Output the full listing again without altering anything.

Segment Open

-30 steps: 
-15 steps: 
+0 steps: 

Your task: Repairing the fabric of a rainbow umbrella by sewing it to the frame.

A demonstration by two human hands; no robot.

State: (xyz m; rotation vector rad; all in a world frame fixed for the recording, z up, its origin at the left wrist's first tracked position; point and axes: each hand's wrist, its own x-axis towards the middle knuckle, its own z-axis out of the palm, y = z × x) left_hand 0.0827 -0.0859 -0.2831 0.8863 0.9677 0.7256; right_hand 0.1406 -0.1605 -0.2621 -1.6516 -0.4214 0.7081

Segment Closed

**Task result**
-30 steps: 
-15 steps: 
+0 steps: 

Your task: Repairing the fabric of a rainbow umbrella by sewing it to the frame.

A demonstration by two human hands; no robot.

State: (xyz m; rotation vector rad; all in a world frame fixed for the recording, z up, its origin at the left wrist's first tracked position; point and axes: each hand's wrist, its own x-axis towards the middle knuckle, its own z-axis out of the palm, y = z × x) left_hand 0.0827 -0.0859 -0.2831 0.8863 0.9677 0.7256; right_hand 0.1406 -0.1605 -0.2621 -1.6516 -0.4214 0.7081

Nothing further remains in the output.